Work item: An exact copy of the lines, starting at the top of the listing and ending with the line that has "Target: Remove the", is the required answer. Pictures are not part of it.

Given information:
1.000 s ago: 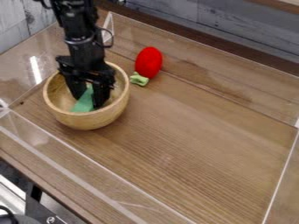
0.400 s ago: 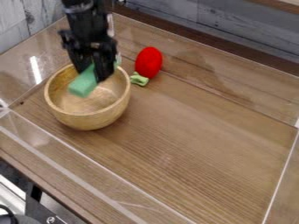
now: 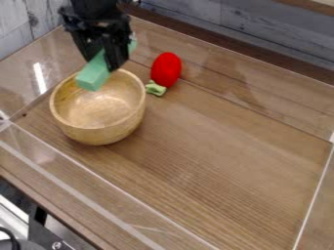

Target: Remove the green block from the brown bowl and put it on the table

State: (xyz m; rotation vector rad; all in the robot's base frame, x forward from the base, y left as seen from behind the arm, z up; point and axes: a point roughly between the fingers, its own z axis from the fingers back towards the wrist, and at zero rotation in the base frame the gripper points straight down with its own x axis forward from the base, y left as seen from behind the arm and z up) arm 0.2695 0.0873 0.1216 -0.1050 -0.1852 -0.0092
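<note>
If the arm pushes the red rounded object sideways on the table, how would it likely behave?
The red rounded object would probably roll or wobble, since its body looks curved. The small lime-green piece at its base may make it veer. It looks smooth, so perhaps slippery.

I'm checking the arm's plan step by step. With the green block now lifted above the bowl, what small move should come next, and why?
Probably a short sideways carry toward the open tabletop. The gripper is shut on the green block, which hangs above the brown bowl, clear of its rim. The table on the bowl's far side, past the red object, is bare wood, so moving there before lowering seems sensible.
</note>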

Written answer:
1.000 s ago: 
0.400 s ago: 
now: 

Target: Remove the green block from the brown bowl and put it on the table

The output is complete, and nothing more is needed.